When you reach the line in the listing below that contains "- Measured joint", begin returning lines exactly as written, and stop after the line that contains "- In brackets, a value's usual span". Return no other lines.

#### Records ####

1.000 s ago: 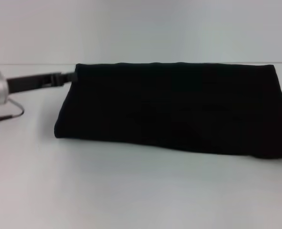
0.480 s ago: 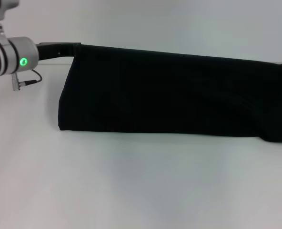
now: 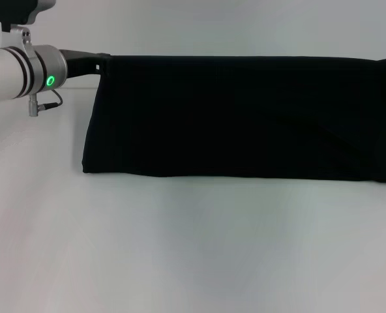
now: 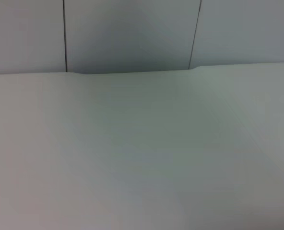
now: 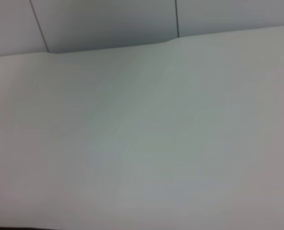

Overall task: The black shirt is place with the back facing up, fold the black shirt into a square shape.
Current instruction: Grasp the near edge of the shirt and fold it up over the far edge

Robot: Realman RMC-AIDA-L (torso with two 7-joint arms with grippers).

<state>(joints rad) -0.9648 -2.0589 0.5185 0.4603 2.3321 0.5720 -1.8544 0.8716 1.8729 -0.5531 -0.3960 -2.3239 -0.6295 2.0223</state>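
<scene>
Your left gripper [image 3: 100, 63], clamped on the black shirt [image 3: 238, 117], has raised its edge level; carry the fold over.

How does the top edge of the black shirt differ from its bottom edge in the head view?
The top edge of the large plain black fabric shirt runs straight and taut, while the bottom edge is slightly wavy. The top edge is gripped at its corner by the left tool. The bottom edge has no tool and meets the white table. Both edges run out of view on the right.
</scene>
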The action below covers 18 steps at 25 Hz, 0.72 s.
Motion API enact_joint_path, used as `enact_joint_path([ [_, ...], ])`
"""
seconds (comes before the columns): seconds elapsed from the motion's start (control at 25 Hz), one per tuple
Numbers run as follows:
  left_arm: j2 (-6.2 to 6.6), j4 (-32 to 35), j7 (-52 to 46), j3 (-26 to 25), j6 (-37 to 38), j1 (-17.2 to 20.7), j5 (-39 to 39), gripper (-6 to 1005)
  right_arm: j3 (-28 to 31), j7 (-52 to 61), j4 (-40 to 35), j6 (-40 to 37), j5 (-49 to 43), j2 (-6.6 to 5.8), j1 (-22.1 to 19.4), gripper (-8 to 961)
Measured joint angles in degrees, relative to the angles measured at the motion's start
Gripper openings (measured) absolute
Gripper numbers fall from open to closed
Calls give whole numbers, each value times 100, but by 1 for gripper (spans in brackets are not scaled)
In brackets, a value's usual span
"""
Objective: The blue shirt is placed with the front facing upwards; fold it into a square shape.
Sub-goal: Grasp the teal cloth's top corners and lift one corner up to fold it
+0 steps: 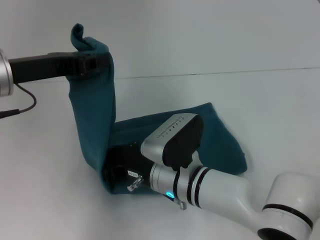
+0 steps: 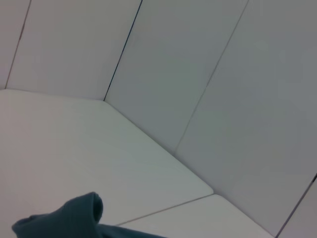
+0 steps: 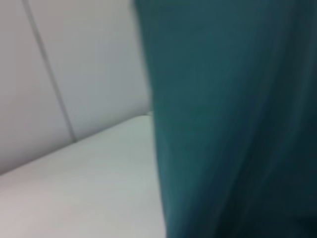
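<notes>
While the left end effector [image 1: 92, 62] grips it, the blue shirt [image 1: 95, 115] hangs.

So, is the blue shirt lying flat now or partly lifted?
Partly lifted. The left gripper holds one end of the blue shirt up, so it hangs in a strip; the rest lies bunched on the table.

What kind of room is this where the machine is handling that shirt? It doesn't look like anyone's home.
Probably a robot test lab, not a home: a bare white table, plain pale panelled walls, and nothing laid out but the blue shirt, lifted by the left tool while the right tool sits low against it.
</notes>
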Motion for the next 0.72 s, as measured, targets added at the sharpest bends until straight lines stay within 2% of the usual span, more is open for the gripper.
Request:
enact_joint_path([
  [0.08, 7, -4, 0, -1, -1, -12, -3, 83, 121, -24, 75, -8, -47, -15, -84, -2],
  [0.16, 13, -12, 3, 0, -4, -14, -5, 84, 279, -42, 75, -134, -47, -56, -328, -2],
  [0.28, 13, 5, 8, -1, -4, 1, -6, 85, 508, -22, -64, -663, -51, -114, -930, -1],
  [0.4, 9, 17, 6, -10, 0, 18, -6, 87, 560, -2, -216, -946, -54, -112, -1174, -1],
  [0.52, 7, 17, -1, -9, 7, 23, -25, 88, 538, 0, -223, -656, -59, -74, -1074, -1],
  [0.72, 9, 15, 12, 0, 10, 12, -64, 90, 465, 2, 3, -159, -331, -34, -664, -1],
])
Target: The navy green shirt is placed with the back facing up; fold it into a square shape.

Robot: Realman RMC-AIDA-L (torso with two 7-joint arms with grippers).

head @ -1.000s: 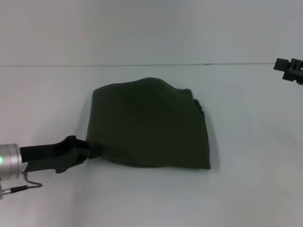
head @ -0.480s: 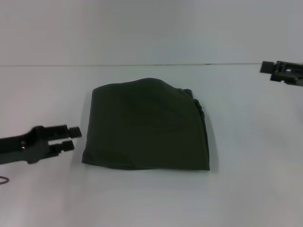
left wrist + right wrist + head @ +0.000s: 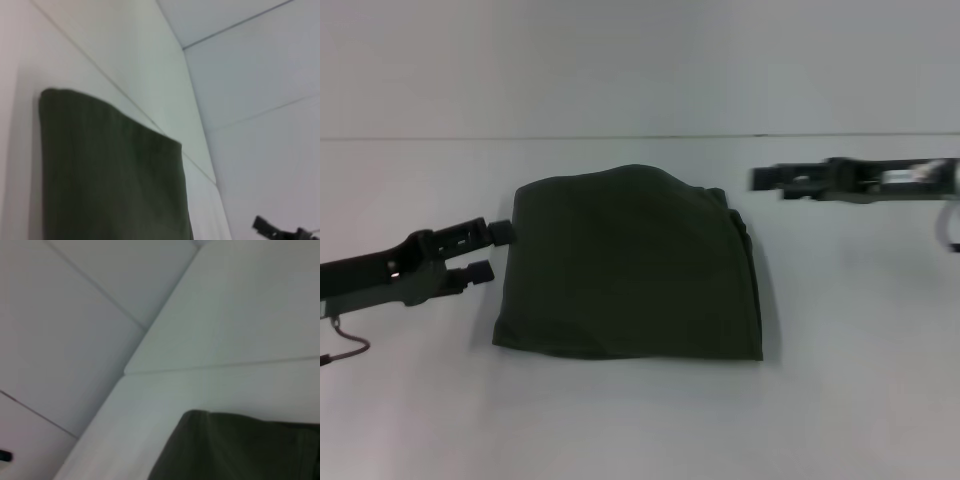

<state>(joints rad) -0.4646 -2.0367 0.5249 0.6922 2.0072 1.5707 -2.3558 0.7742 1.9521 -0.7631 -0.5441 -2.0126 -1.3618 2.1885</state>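
Observation:
The navy green shirt lies folded into a rough square, plain side up, in the middle of the white table. No lettering shows. My left gripper is open and empty at the shirt's left edge, near its far left corner, one fingertip almost touching the cloth. My right gripper hovers just right of the shirt's far right corner, apart from it. The shirt also shows in the left wrist view and in the right wrist view.
The table's far edge meets a pale wall behind the shirt. Bare tabletop lies on all sides of the shirt. The right gripper shows far off in the left wrist view.
My left gripper let go of the shirt's near left corner, drew back, then moved to its left edge farther back. My right arm swung in from the far right toward the shirt.

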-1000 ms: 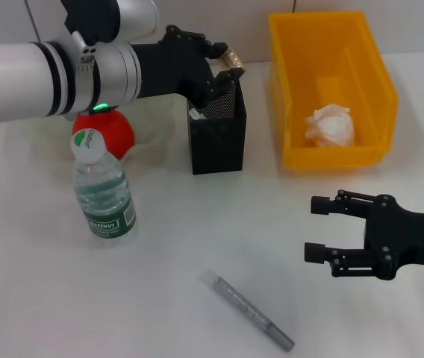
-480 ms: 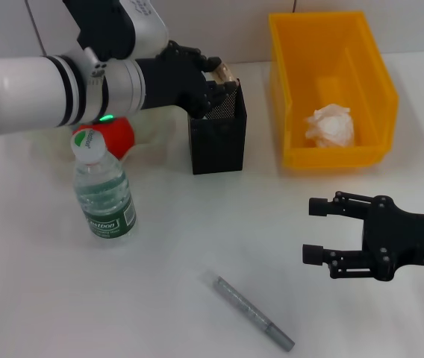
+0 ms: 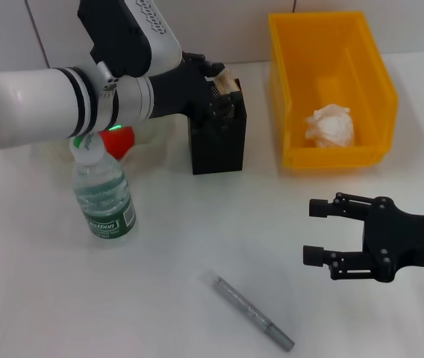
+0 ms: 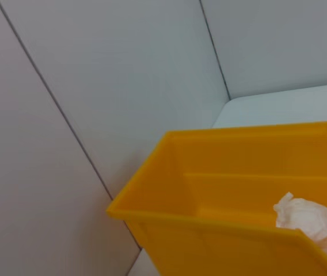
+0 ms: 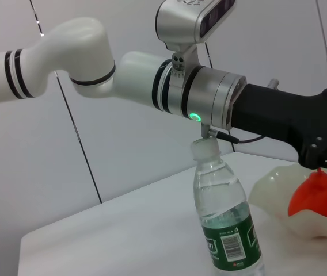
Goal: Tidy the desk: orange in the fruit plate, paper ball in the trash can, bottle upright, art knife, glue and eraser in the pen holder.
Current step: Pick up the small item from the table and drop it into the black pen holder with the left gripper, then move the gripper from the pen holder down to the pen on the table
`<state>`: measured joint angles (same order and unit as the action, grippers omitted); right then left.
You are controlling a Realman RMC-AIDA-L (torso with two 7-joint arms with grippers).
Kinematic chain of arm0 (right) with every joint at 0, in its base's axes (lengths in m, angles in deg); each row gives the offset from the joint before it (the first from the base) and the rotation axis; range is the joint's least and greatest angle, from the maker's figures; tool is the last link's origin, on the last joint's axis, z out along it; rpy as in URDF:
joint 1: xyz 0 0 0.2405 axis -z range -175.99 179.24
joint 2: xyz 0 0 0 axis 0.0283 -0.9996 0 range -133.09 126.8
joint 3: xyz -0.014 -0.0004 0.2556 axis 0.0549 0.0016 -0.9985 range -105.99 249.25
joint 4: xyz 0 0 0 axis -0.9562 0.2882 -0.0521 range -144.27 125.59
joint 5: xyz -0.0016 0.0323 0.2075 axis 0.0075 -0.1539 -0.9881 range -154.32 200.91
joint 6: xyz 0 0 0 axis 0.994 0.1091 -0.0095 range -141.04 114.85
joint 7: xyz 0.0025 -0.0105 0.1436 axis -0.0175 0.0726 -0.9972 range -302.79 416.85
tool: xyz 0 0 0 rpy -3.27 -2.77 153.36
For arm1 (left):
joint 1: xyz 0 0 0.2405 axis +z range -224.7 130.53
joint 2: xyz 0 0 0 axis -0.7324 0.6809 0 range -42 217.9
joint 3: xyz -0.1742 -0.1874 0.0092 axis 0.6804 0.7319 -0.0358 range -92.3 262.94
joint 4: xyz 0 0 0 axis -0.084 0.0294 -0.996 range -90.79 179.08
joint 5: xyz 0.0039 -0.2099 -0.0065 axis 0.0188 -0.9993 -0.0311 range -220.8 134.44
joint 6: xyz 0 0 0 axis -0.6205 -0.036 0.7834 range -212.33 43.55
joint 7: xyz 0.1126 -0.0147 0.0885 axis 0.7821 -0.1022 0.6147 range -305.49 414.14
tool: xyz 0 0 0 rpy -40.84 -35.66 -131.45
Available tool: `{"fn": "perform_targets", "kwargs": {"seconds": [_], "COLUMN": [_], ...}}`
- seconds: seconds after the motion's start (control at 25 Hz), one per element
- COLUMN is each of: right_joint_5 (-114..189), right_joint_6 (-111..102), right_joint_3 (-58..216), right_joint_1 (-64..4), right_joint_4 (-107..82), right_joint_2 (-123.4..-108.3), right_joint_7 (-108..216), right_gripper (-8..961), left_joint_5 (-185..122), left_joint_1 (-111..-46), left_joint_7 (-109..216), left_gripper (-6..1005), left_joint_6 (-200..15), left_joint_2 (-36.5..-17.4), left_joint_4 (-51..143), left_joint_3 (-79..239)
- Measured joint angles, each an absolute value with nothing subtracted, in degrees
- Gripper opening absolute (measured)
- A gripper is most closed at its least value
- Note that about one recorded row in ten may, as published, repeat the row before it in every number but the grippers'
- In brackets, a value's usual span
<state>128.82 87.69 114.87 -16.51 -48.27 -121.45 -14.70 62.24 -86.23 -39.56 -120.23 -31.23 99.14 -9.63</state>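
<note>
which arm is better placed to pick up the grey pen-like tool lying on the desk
Right, probably: the right hand hovers open just beside the grey tool, while the left hand is at the pen holder with the eraser.

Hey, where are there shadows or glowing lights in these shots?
Head view: a green light glows on the left arm, whose left gripper is at the pen holder; shadows on the table are faint. Right wrist view: the same light glows above the bottle. Left wrist view: even light on the trash can.

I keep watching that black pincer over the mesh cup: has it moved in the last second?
Yes. The left pincer has sunk toward the pen holder, lowering the eraser to its rim.
</note>
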Motion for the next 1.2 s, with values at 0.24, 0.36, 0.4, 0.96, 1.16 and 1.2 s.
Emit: {"fn": "perform_targets", "kwargs": {"seconds": [0.24,0.36,0.4,0.96,1.16,1.2], "right_joint_5": [128.9,128.9,128.9,128.8,128.3,128.3], "right_joint_6": [87.8,87.8,87.8,87.8,87.9,88.0], "right_joint_3": [114.9,114.9,114.9,114.4,113.5,113.1], "right_joint_1": [-16.5,-16.5,-16.5,-16.4,-16.2,-16.3], "right_joint_4": [-48.3,-48.3,-48.3,-48.3,-48.9,-48.9], "right_joint_2": [-121.45,-121.45,-121.45,-121.45,-121.35,-121.27], "right_joint_7": [-14.7,-14.8,-14.8,-14.8,-14.9,-15.2], "right_gripper": [829,829,829,828,828,828], "left_joint_5": [62.0,62.0,62.0,53.9,44.8,43.3], "left_joint_1": [-85.5,-85.3,-85.0,-73.2,-65.2,-64.4], "left_joint_7": [-39.7,-39.7,-39.8,-39.4,-36.8,-35.9], "left_gripper": [479,589,626,813,813,813], "left_joint_6": [-119.0,-119.0,-119.1,-127.9,-144.2,-146.5], "left_joint_2": [-31.23,-31.23,-31.23,-30.7,-30.53,-30.52], "left_joint_4": [99.5,99.8,100.4,121.9,129.7,129.7], "left_joint_3": [-10.1,-10.1,-10.2,-10.1,-6.1,-5.5]}}
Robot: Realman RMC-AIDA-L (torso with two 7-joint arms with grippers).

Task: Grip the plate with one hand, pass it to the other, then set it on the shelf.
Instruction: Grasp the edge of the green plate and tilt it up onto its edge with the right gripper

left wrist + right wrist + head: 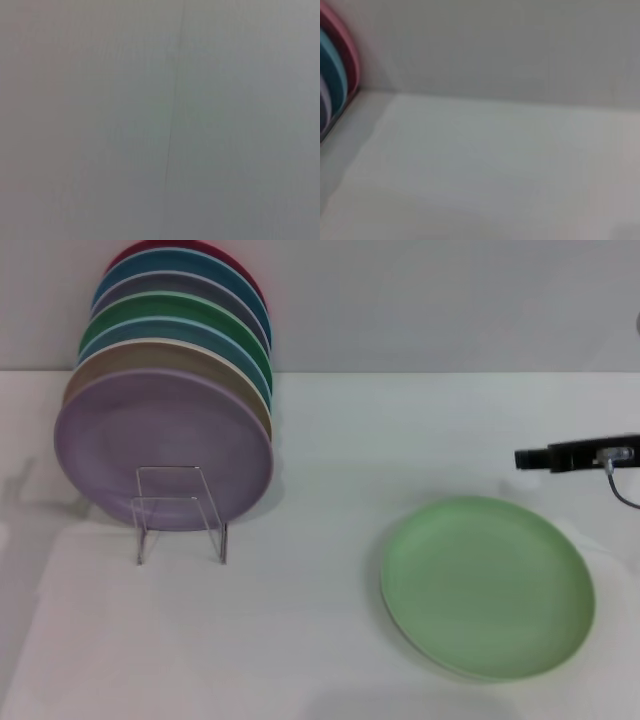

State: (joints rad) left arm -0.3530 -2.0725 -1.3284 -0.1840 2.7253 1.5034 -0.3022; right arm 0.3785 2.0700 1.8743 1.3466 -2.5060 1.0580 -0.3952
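Over on the left a row of plates (pixel 175 370) stands on edge, leaning back toward the wall, with a lilac plate (pixel 163 450) at the front, tan, teal, emerald, grey-blue, blue and red rims showing behind it. Just in front of the lilac one stands the shelf (pixel 180 515), a small stand of thin clear bars with a rectangular loop, much narrower than any plate. The left gripper is nowhere to be seen; its wrist camera shows only a blank grey surface. Moving right across the white table (pixel 300 640), the pale mint-green plate (pixel 487 585) lies flat, well apart from the shelf and untouched. Beyond its far right edge the right gripper (pixel 530 457) hangs above the table as a dark bar pointing left, clear of the plate; I cannot tell whether its fingers are apart or together. The plate looks stiff, light, smooth and matte, probably a bit slippery and liable to chip if dropped, so I would pinch it at the raised rim nearest the right gripper. I can read no brand, label or writing anywhere.
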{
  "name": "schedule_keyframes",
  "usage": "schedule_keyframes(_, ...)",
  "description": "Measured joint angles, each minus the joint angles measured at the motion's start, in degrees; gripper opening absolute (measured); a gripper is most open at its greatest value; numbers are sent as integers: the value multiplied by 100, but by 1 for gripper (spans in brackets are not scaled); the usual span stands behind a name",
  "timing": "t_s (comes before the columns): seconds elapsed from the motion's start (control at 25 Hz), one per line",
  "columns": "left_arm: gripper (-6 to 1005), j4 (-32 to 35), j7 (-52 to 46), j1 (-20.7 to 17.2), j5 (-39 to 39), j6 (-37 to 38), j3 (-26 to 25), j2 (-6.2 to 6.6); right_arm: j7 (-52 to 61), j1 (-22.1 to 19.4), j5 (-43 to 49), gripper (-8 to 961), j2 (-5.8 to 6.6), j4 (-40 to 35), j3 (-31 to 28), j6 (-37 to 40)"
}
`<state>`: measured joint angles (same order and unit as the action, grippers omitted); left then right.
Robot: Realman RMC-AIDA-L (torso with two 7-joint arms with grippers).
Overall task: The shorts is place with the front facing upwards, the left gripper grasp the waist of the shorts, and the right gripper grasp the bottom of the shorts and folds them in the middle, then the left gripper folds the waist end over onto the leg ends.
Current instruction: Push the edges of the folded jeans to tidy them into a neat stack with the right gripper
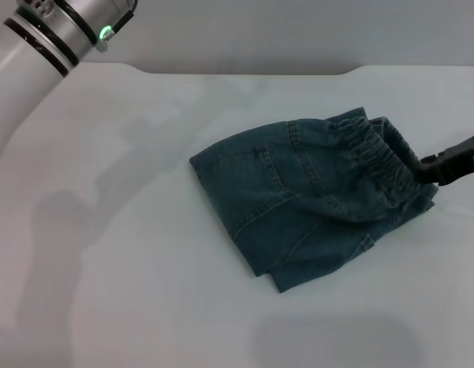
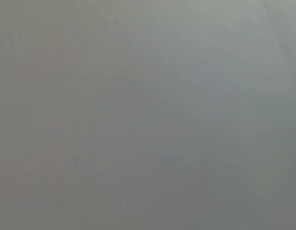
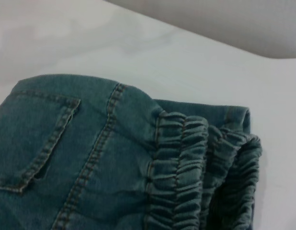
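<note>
Denim shorts [image 1: 314, 195] lie folded, ruffled waist [image 1: 379, 157] up; right gripper's [image 1: 440, 169] jaw state unclear.

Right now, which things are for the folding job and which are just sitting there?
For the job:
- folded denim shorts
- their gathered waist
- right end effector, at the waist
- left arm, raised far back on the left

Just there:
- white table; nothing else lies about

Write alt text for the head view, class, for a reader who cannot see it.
Folded blue-green denim shorts lie on a pale table, ruffled waistband toward the robot's right. The right gripper reaches in at the waistband; the left arm is raised at the far left.
</note>
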<state>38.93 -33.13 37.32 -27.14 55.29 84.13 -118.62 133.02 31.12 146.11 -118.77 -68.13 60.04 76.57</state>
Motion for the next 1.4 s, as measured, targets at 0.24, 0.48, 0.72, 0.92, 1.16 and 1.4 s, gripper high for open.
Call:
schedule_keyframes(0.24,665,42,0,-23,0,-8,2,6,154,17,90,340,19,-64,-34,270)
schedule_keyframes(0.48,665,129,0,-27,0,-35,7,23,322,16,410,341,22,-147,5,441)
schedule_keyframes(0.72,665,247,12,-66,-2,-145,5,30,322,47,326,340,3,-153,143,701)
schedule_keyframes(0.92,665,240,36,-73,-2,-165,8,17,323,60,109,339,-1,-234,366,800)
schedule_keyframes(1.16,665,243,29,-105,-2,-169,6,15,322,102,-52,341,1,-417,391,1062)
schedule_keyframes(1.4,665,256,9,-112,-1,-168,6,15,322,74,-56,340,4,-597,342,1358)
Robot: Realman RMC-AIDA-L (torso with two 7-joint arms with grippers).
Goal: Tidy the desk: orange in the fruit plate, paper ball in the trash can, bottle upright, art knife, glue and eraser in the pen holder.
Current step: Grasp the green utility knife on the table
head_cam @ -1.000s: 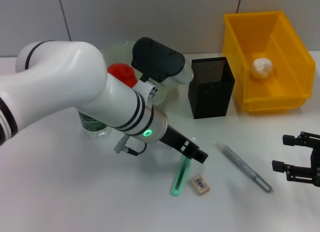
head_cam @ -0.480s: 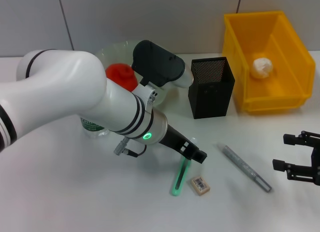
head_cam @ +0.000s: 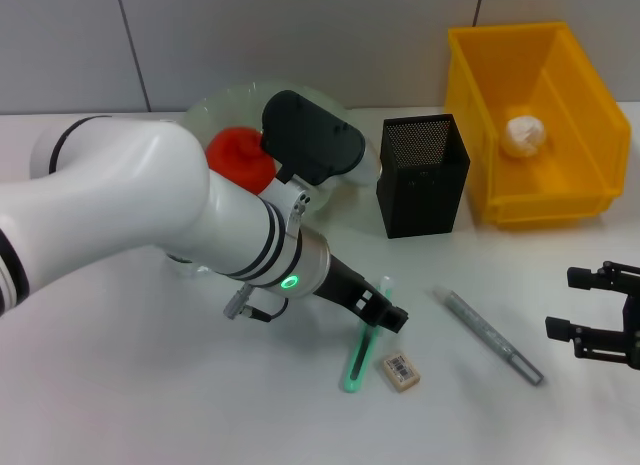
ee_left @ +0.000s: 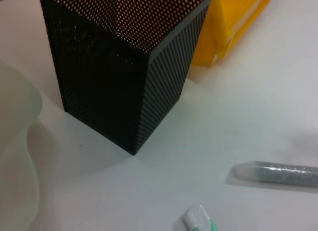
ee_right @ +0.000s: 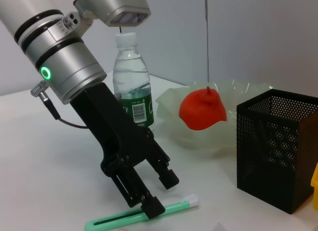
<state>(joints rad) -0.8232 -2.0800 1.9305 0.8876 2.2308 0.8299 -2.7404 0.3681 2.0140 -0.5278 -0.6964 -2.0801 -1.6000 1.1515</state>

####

== Expected output ==
- Measured joint angles, each an absolute value with nothing subtracted, in degrees
- Gripper opening absolute (measured)
- A gripper is most closed at its least value
- Note that about one recorded row in ten may, as published, repeat the row before it in every number but the grippers'
- In brackets, a value's usual span

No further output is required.